■ **Work request**
Using the records below, transcribe word for word the stretch from the line that contains "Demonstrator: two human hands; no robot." through the line that contains "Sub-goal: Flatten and", both end lines included, and nothing else.

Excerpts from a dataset
= Beginning of Section =

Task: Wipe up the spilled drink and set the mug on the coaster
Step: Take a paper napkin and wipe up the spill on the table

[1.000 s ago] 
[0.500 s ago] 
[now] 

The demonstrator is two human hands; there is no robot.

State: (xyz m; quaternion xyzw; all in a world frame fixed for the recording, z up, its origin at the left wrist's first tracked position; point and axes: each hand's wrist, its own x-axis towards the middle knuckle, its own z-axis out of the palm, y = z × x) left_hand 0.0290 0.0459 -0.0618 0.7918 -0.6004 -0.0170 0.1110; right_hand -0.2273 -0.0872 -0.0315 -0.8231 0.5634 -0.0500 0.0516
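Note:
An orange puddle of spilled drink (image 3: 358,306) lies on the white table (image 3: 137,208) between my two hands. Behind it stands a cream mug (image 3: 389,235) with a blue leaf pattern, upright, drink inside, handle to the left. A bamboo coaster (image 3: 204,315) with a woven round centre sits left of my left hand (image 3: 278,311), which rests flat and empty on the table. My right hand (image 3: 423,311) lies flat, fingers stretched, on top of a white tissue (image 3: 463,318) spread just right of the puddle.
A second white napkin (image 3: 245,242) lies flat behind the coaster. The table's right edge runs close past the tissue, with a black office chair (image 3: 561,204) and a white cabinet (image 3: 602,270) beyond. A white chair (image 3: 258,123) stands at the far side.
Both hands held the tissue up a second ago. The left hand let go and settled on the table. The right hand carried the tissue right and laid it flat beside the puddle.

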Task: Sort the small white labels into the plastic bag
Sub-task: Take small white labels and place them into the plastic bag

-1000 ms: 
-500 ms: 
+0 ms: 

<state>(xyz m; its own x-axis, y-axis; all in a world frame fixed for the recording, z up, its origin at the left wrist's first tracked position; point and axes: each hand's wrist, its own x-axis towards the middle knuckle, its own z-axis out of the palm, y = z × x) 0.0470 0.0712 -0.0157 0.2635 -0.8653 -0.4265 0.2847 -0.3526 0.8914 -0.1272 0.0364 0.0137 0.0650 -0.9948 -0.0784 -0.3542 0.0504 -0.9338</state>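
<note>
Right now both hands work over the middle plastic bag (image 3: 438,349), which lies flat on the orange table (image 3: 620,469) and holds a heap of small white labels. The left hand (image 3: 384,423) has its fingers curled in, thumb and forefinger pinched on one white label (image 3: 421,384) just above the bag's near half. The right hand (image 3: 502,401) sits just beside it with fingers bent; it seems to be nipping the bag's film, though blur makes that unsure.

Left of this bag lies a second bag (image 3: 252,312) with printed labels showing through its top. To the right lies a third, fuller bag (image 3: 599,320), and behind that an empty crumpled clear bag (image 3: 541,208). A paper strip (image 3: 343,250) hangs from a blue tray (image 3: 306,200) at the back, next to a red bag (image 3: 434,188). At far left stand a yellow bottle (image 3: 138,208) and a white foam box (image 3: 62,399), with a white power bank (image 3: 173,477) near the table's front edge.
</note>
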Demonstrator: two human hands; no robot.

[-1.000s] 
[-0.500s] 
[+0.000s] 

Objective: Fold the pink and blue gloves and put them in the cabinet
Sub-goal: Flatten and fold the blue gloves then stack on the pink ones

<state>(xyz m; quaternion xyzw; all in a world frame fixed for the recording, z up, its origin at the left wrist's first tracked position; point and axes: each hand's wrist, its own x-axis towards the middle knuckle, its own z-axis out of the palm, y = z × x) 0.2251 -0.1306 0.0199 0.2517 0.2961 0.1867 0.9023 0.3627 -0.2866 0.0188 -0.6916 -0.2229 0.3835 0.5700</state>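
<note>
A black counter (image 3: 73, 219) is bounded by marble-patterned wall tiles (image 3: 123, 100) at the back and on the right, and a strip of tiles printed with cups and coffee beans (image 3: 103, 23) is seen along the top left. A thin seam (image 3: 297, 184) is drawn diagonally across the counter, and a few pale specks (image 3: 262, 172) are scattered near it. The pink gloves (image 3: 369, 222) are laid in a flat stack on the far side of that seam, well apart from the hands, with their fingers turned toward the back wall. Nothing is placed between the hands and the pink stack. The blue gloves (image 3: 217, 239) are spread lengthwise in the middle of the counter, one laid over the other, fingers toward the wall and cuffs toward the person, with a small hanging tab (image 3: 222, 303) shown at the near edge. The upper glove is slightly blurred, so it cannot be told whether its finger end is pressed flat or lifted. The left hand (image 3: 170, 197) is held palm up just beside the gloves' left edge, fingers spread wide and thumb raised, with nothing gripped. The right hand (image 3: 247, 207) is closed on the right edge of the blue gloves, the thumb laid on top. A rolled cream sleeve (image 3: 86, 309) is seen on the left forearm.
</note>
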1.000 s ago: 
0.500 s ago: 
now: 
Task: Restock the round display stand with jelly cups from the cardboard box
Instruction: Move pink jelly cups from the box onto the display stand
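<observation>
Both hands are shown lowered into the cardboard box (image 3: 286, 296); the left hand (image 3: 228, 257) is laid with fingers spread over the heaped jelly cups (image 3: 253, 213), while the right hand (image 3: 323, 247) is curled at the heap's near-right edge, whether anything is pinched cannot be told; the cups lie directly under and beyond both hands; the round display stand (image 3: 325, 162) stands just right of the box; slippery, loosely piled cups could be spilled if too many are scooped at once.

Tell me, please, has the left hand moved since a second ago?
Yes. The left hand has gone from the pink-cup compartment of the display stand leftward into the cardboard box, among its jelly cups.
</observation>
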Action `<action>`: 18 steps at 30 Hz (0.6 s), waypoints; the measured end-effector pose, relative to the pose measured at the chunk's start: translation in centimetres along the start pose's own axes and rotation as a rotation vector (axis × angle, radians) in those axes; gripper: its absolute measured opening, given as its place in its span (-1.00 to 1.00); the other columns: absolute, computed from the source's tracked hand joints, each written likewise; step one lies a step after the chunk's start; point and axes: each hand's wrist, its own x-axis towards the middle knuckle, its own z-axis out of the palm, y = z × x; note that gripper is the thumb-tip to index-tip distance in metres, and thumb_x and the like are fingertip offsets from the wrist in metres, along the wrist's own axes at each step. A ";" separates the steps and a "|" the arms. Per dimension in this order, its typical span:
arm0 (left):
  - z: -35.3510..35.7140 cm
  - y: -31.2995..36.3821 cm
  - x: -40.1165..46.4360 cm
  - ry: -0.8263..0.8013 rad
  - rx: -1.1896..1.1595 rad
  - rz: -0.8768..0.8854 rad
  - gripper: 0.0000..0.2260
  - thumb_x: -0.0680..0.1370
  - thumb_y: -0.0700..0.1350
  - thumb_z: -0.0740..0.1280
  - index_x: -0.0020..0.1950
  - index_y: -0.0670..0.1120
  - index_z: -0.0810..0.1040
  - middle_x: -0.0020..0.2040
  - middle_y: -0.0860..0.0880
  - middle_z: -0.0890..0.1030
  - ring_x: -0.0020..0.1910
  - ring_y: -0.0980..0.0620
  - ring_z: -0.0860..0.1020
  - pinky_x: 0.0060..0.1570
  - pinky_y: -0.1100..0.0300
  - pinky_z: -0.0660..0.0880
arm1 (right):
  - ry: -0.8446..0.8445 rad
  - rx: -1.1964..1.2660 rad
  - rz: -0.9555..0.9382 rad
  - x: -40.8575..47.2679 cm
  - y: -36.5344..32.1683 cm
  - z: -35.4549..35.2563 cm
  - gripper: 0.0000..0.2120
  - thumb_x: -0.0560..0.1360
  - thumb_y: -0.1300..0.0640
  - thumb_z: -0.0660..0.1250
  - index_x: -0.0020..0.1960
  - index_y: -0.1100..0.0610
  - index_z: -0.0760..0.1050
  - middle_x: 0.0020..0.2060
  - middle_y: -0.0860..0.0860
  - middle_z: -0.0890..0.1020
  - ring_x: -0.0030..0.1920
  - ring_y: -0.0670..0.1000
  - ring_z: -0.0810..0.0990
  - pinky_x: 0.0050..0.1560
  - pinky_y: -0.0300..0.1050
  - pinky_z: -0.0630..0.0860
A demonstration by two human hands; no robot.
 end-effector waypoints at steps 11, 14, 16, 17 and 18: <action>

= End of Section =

■ **Task answer**
Demonstrator: two human hands; no robot.

[-1.000s] 
[-0.500s] 
[+0.000s] 

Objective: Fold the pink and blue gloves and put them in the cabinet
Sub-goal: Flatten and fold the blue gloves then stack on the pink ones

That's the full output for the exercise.